After 12 years in the Southwest, Haddon felt her roots calling when she stood in the desert but smelled the salt air and cedars of the Northwest. She grew up in Oak Harbor and spent summers on beaches off Chico Way. Her grandparents ran a grocery store in Bremerton. Her grandmother, Lulu D. Haddon, and later her aunt, Frances Haddon Morgan, served as state senators at a time few women did. With her daughter, Heather Higgins, and family settled in Bremerton, Haddon returned to the Northwest primed for adventures with fast-growing grandkids.
Knowing the inspiration artists offer each other, Haddon paid attention when she met a neighbor who is also an assemblage artist, Steve Parmelee. Seeing the crazy collection she was buying at his garage sale, Parmelee dubbed her one of his kind. They cheer each other on and sometimes he advises as she takes on larger assemblages that demand different fastening methods than brooches.

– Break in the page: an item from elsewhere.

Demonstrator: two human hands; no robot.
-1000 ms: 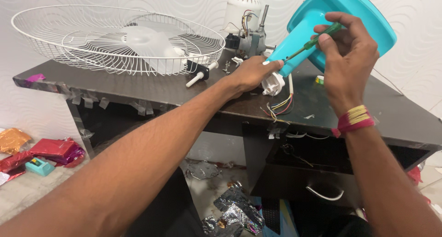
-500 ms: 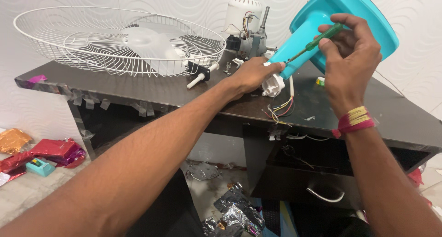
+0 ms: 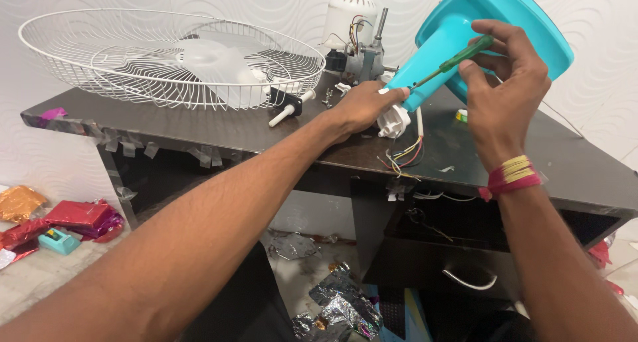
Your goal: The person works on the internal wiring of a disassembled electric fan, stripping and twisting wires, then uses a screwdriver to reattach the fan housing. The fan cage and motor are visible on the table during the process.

The two often show together, like at the Northwind Arts Center in Port Townsend, where Haddon won the 2019 Jurors’ Award in the yearly “Small Expressions” show; or at the Collective Visions Gallery’s statewide extravaganza. In 2017, Parmelee won first place in the 3D division. Haddon took third with an assemblage based on an old-fashioned skate ridden by an exuberant child-doll titled “Wheeee!”— an apt description of Haddon’s approach to art and life.
Early during the pandemic lockdown, she took a course called “stARTs” that encourages artists to do exactly that — start. And don’t quit until there is a finished piece of art. It’s tripped a switch in Haddon. Every day, she and Peaches race-walk to her curiosity shop to talk to her birds, baby dolls, wings, crowns, eggs and nests. What stories do they want to tell? Which objects will draw it into life?
“What will I do with this” has morphed into “what will happen today?” In her collecting and studying, Diane Haddon naturally followed the old adage of do what you love. It makes life fun.
Today, an electric air of exploration propels her forward. Inspiration and curiosity abound, and she, like the white rabbit, has no time to waste. Her beloved studio calls.